Simplex algorithm (or Simplex method) is a widely-used algorithm to solve the Linear Programming(LP). Simplex algorithm can be thought as one of the elementary steps for solving the inequality problem, since many of those will be converted to LP and solved via Simplex algorithm[1]. Simplex algorithm has been proposed by George Dantzig, initiated from the idea of step by step downgrade to one of the vortices on the convex polyhedral[2]. "Simplex" could be possibly referred as the top vertex on the simplicial cone which is the geometric illustration of the constraints within Linear Problem[3].

## Algorithmic Discussion

There are two theorem in LP:

1. The feasible region for any LP problem is a convex set (Every linear equation's second derivative is 0, implying the monotonicity of the trend). Therefore, if an LP has an optimal solution, there must be an extreme point of the feasible region that is optimal
2. For any LP, there is only one extreme point of the LP's feasible region regarding to every basic feasible solution. Plus, there will be at minimum of one basic feasible solution corresponding to every extreme point in the feasible region.[4]
Geometric Illustration of LP problem

Based on two theorems above, the geometric illustration of the LP problem could be depicted. Each line of this polyhedral will be the boundary of the LP constraints, in which every vertex will be the extreme points according to the theorem. Simplex method is the way to reasonably sort out the shortest path to the optimal solutions.

Consider the following expression as the general linear programming problem standard form:

${\displaystyle \max \sum _{i=1}^{n}c_{i}x_{i}}$

With the following constraints:

{\displaystyle {\begin{aligned}s.t.\quad \sum _{j=1}^{n}a_{ij}x_{j}&\leq b_{i}\quad i=1,2,...,m\\x_{j}&\geq 0\quad j=1,2,...,n\end{aligned}}}

The first step of the simplex method is to add slack variables and symbols which represent the objective functions:

{\displaystyle {\begin{aligned}\phi &=\sum _{i=1}^{n}c_{n}x_{n}\\z_{i}&=b_{i}-\sum _{j=1}^{n}a_{ij}x_{j}\quad i=1,2,...,m\end{aligned}}}

The new introduced slack variables may be confused with the original values. Therefore, it will be convenient to add those slack variables to the end of the list of x-variables with the following expression:

{\displaystyle {\begin{aligned}\phi &=\sum _{j=1}^{n}c_{n}x_{n}\\x_{n+i}&=b_{i}-\sum _{j=1}^{n}a_{ij}x_{ij}\quad i=1,2,...,m\end{aligned}}}

With the progression of simplex method, the starting dictionary (which is the equations above) switches between the dictionaries in seeking for optimal values.

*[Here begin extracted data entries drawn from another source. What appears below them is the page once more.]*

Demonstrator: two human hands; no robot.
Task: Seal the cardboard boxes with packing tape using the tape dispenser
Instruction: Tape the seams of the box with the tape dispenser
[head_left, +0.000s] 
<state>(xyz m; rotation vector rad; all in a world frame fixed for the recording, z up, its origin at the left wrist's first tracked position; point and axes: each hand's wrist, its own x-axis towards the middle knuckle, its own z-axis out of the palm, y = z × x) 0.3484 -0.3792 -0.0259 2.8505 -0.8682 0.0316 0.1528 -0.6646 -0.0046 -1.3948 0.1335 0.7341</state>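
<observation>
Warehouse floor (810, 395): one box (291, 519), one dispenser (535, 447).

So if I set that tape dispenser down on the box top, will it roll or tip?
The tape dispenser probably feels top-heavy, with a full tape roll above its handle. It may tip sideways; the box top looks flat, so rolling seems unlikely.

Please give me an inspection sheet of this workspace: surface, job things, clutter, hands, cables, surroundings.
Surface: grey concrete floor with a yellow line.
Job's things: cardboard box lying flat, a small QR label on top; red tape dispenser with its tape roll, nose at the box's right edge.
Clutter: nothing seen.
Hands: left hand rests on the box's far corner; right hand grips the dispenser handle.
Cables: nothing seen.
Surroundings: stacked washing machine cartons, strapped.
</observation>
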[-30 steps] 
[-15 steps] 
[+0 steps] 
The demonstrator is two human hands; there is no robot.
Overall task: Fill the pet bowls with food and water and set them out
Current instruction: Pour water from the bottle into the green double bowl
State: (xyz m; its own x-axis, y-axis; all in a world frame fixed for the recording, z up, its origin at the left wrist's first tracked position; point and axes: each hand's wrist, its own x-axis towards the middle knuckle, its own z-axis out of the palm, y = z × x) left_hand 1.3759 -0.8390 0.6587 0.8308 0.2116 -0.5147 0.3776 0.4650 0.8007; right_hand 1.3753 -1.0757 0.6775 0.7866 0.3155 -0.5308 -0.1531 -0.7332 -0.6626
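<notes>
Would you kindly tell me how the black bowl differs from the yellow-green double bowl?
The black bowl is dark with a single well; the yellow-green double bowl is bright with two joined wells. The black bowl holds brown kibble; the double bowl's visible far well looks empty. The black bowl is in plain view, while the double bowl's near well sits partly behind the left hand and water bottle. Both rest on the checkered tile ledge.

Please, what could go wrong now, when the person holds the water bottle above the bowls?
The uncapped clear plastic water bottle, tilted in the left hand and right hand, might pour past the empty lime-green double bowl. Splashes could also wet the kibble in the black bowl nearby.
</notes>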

Every dictionary will have m basic variables which form the feasible area, as well as n non-basic variables which compose the objective function. Afterward, the dictionary function will be written in the form of:

{\displaystyle {\begin{aligned}\phi &={\bar {\phi }}+\sum _{j=1}^{n}{\bar {c_{n}}}x_{n}\\x_{n+i}&={\bar {b_{i}}}-\sum _{j=1}^{n}{\bar {a_{ij}}}x_{ij}\quad i=n+1,n+2,...,n+m\end{aligned}}}


Where the variables with bar suggest that those corresponding values will change accordingly with the progression of simplex method. The observation could be made that there will specifically one variable goes from non-basic to basic and one acts oppositely. As this kind of variable is referred as entering variable. Under the goal of increasing Φ, the entering variables are selected from the set {1,2,...,n}. As long as there are no repetitive entering variables can be selected, the optimal values will be found. The decision of which entering variable should be selected at first place should be made based on the consideration that there usually are multiple constraints (n>1). For Simplex algorithm, the coefficient with least value is preferred since the major objective is maximization.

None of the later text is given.